Search code examples
c++windows-7qt4cuda

Compiling Cuda code in Qt Creator on Windows


I have been trying for days to get a Qt project file running on a 32-bit Windows 7 system, in which I want/need to include Cuda code. This combination of things is either so simple that no one ever bothered to put an example online, or so difficult that nobody ever succeeded, it seems. Whatever way, the only helpful forum threads I found were the same issue on Linux or Mac, or with Visual Studio on a Windows.

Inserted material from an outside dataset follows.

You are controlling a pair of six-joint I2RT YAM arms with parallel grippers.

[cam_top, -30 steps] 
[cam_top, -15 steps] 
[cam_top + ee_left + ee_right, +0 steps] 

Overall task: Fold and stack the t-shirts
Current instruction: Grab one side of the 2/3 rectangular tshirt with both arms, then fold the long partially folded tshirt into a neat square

All of these give all sorts of different errors, however, whether due to linking or clashing libraries, or spaces in file names or non-existing folders in the Windows version of the Cuda SDK. Is there someone who has a clear .pro file to offer that does the trick?

I am aiming to compile a simple programme with ordinary C++ code in Qt style, with Qt 4.8 libraries, which reference several Cuda modules in .cu files. Something of the form:

TestCUDA \
    TestCUDA.pro
    main.cpp
    test.cu

Solution

  • So I finally managed to assemble a .pro file that works on my and probably on all Windows systems. The following is an easy test programme that should probably do the trick. The following is a small project file plus test programme that works at least on my system.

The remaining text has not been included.